My presentation was not a success; Simon was (rightly) unhappy with a lack of precision in my drawings and failure to reproduce the images present in my memory. However, despite lack of sophisticated product material, I found the process a success in that I have identified themes in my design with roots in my experiences.

Spatial History

Categories:
Imagination Badger's House
Ruins and Relics railway formations
Monuments (in the landscape) Portchester Castle,
Groundedness (or Earthiness) 'trench' cubby, House Without Rooms
Enclosure (esp. centric spaces) Newton Cenotaph
Modernism Sunny Meed, Architecture Building, Unite de Habitation

Text from presentation:

Monuments in the Landscape - Portchester Castle.

This is a castle I visited as a child whilst living in England. I visited many castles, but this is the one I remember best, so must have had some significance.

The south coast of England in this area is low and marshy, with tidal mud-flats, stony beaches, and low swampy hinterlands. This castle, the walls of which are 6m high, and the Keep rising to 30m, is a significant high point in this low lying landscape. It has a strong sense of history - various parts were built by the Romans, Saxons and Normans, as well as additions being made as late as the 18th and 19th centuries. The site has been continually occupied for a long time, probably in excess of 2000 years.

Essential qualities:

Contextual scale: The Castle stands out, acting as a landmark and symbol of power (a power now faded).

Sense of history, timelessness and immortality: The castle is tangibly a lasting object. The history can be sensed directly; seen, touched. Small marks were stones have been worked were made by the Romans. English longbowmen stood at these very windows to defend England against French invasions. There is a direct connection between me, standing here, and them, standing here.

Materiality: The castle is very much of the earth.

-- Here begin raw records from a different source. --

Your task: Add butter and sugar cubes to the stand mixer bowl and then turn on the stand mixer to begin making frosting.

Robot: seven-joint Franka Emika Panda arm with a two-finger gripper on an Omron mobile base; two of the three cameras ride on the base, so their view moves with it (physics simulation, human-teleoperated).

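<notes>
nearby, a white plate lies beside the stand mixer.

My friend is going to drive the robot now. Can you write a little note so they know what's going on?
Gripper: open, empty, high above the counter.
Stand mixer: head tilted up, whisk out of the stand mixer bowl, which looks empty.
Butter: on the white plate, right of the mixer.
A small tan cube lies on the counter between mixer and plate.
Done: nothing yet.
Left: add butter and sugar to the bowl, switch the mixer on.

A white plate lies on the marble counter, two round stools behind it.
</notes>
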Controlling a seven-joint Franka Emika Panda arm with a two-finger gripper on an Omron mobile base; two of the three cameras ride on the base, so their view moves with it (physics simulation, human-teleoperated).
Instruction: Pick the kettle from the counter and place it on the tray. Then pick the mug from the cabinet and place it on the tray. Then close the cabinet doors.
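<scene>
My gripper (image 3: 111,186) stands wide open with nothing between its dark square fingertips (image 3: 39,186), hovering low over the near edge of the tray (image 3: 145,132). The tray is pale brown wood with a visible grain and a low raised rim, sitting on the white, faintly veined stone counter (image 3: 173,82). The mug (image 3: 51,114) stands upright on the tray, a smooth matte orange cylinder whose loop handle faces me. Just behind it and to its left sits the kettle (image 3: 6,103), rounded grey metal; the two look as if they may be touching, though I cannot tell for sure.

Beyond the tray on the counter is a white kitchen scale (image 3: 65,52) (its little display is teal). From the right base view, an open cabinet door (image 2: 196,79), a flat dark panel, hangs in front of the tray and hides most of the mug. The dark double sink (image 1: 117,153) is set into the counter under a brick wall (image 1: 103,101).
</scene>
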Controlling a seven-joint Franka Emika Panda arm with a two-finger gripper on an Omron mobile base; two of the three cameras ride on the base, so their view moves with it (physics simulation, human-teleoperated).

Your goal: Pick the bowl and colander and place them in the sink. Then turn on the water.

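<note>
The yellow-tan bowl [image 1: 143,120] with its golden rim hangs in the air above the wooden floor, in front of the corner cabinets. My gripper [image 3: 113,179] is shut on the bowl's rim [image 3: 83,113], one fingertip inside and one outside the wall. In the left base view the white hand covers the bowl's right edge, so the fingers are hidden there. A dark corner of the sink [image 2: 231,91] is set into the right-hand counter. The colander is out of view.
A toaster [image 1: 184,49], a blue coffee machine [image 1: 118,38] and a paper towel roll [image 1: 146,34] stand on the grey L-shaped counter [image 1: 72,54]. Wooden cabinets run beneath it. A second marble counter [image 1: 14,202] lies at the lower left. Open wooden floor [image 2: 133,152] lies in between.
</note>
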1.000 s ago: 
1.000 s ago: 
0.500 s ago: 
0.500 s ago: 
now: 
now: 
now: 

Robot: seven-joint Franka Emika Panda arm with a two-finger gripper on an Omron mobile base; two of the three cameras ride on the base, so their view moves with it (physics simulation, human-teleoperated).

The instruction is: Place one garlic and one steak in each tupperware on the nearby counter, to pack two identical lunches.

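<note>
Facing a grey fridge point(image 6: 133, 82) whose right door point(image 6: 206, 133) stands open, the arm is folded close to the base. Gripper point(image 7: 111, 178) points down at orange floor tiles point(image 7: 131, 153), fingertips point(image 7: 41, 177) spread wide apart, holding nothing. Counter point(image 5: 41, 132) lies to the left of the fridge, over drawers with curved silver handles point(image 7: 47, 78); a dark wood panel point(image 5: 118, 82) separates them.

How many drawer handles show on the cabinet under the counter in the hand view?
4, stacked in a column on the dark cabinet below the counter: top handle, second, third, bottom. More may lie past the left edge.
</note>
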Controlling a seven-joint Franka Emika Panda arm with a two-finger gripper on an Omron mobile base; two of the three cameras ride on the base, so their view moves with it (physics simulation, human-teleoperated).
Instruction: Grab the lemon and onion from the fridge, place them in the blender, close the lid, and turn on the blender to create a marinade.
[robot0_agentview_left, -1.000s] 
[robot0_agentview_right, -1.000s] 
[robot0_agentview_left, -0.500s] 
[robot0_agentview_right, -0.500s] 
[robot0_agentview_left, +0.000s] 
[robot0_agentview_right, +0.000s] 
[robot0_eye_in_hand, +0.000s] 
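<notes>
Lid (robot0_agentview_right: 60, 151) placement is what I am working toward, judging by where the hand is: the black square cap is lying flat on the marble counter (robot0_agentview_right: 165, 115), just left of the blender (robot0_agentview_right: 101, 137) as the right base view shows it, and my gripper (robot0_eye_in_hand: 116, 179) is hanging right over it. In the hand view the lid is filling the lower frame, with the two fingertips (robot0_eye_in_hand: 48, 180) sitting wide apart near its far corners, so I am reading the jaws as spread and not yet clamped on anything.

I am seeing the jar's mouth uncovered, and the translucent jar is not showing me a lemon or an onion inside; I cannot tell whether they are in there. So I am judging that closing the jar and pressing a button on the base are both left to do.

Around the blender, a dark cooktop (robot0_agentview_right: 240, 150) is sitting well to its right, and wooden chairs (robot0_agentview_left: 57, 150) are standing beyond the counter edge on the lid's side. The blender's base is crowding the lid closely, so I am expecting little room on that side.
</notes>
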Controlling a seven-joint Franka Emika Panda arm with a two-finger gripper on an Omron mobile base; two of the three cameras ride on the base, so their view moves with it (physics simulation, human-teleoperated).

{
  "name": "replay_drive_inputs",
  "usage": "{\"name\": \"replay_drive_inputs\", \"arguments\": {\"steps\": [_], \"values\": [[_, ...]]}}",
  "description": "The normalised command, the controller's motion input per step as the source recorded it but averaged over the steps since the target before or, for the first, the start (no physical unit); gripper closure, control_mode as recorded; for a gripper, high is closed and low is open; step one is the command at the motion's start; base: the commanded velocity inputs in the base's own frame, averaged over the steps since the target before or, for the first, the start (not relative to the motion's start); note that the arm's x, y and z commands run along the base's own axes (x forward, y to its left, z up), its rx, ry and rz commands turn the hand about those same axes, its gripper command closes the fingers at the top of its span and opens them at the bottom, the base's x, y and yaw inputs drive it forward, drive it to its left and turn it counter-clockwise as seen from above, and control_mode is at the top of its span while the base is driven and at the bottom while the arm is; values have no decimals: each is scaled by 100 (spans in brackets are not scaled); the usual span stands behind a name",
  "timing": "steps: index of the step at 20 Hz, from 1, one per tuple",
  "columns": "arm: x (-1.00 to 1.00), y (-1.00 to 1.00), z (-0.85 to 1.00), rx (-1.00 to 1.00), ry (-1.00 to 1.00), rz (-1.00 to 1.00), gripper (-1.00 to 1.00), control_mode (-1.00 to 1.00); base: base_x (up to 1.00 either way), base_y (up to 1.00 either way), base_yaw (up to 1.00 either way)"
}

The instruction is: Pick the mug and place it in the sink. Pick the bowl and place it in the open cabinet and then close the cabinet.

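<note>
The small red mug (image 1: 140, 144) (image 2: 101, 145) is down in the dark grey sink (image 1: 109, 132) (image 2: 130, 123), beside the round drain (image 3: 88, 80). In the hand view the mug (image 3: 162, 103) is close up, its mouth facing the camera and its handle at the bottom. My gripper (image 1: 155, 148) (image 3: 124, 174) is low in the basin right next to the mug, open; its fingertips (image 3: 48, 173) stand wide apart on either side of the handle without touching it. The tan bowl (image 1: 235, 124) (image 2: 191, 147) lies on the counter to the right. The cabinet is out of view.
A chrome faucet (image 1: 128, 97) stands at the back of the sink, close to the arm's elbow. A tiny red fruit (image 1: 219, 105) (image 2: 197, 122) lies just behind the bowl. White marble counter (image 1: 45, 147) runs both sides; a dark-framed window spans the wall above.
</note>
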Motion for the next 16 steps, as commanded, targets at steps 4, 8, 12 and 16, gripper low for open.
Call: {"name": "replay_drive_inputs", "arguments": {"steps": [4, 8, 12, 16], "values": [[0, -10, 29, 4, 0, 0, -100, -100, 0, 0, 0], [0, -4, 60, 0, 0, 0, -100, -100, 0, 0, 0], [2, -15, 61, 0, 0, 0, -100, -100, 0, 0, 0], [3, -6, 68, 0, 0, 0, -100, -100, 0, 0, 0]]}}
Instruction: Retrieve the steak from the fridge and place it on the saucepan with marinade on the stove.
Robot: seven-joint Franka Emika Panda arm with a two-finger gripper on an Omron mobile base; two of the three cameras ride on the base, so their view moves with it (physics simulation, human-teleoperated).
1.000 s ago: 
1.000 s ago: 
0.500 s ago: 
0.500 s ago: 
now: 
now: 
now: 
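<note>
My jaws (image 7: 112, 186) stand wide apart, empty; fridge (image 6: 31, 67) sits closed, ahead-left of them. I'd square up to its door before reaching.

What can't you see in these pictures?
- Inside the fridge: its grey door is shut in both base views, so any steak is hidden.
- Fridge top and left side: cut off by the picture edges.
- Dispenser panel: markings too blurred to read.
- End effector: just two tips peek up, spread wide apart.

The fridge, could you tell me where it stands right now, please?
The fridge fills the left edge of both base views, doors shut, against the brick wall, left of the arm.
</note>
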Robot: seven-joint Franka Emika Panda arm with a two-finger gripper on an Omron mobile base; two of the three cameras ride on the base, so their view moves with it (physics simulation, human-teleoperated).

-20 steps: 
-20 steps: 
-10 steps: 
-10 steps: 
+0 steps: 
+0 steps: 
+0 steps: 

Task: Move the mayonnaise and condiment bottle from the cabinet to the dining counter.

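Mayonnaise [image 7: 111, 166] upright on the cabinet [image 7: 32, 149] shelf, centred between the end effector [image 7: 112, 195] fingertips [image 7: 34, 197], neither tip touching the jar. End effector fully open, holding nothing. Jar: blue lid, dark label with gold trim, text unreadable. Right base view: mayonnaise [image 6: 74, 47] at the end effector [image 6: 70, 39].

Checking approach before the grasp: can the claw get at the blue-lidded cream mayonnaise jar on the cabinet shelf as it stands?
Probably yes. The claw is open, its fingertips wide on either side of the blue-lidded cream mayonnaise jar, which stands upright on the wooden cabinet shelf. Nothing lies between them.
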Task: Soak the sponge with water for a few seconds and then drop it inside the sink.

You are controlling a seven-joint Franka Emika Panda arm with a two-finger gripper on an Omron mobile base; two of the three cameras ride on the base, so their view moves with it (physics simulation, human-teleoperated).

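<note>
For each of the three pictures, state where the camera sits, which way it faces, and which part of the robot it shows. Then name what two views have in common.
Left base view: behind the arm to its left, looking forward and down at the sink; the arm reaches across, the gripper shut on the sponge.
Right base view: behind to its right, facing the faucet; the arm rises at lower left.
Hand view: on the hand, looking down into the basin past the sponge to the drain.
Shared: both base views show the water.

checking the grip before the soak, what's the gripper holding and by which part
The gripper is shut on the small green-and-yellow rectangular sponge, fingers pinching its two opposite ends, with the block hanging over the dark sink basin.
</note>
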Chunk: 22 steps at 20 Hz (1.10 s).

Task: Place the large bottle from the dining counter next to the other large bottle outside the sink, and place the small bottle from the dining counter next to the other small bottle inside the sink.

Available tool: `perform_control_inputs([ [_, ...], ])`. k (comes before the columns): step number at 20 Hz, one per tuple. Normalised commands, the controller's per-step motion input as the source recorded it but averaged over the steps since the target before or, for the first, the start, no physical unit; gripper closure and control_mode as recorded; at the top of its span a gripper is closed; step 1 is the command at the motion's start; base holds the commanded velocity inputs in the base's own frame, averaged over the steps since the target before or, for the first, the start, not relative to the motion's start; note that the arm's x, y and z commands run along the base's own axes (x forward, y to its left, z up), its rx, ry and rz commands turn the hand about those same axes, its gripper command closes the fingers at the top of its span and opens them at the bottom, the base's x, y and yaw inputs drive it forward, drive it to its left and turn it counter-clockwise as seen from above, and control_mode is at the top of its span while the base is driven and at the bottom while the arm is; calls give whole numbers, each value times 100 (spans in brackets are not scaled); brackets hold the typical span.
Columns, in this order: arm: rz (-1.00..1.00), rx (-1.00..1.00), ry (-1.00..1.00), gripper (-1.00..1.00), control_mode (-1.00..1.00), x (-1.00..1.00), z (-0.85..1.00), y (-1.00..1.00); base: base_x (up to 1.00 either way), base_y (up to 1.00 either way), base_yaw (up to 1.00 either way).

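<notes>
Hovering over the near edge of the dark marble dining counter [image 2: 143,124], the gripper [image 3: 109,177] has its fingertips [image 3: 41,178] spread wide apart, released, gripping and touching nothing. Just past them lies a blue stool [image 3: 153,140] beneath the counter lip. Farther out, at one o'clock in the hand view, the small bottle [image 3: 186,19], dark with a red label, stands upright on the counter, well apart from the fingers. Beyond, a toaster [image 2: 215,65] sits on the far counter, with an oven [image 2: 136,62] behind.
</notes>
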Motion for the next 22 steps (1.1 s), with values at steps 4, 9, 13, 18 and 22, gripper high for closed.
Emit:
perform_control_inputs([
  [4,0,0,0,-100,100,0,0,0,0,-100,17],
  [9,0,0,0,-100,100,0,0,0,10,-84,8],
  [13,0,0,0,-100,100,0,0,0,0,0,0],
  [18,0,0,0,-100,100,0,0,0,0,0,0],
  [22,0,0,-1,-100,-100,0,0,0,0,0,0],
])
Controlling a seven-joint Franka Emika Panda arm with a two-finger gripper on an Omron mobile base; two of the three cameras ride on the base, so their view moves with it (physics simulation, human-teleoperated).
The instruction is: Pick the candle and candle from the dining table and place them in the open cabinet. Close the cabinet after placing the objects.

It is made of flint stones, and sits, firmly rooted into the earth, and immovable object as constant as the sun and stars. It has weathered over time, it is stronger than time, but also a product of it. It was made by hand from the very stuff of the earth itself.

Sense of Object: The castle is an object; it is honeycombed with mysterious passages, spiral stairs, dungeons, towers, battlements, windows, gates, strange chambers. This can be perceived and imagined as I climb through it.


My Own Projects
Frequent use thick, heavy masonry elements, a monumental presence in the landscape, a sense of strong attachment to the earth, ideas of defensive sanctuary against the outside world.

Canons of Good Architecture.
While it has Poetic and Tectonic aspects, the Castle is most strongly a Narrative artifact - it is the stories both half imagined and actual which are the most powerful effects of its presence.

portchester castle - plan


portchester castle - section

newton cenotaph - 1:2000 sectional model

2 comments:

HG said...

I think I have an attachment to Middle Eastern forts, though for different reasons. They are grounded in a way that the surrounding landscape is not. I am also fascinated by the way they filter light into the building (remember images from the Hassan Fathy book?)

It is quite likely that I will be going to the UK at some point in the next year, and I would love to visit some castles or enclosed towns. I am quite keen on seeing White Tower (Tower of London) and Edinburgh Castle, though I suspect I will want to see everything that I can!

FJE said...

I have also visited Conway Castle, in north Wales. It is very well preserved. Guildford Castle is nice, but I'm sure there are many like it all over. My memories of Edinburgh Castle are a little hazy - it was full of preparations for the Tattoo.

I think about Fathy quite often - the very primal nature of the crafts involved. Those images certainly stick in the mind.

In my reading of the Utzon book, I have been hearing a lot about Islamic architecture, as the author considers it the greatest influence upon Utzon (esp. where the Sydney Opera House and Fredensborg Housing are concerned).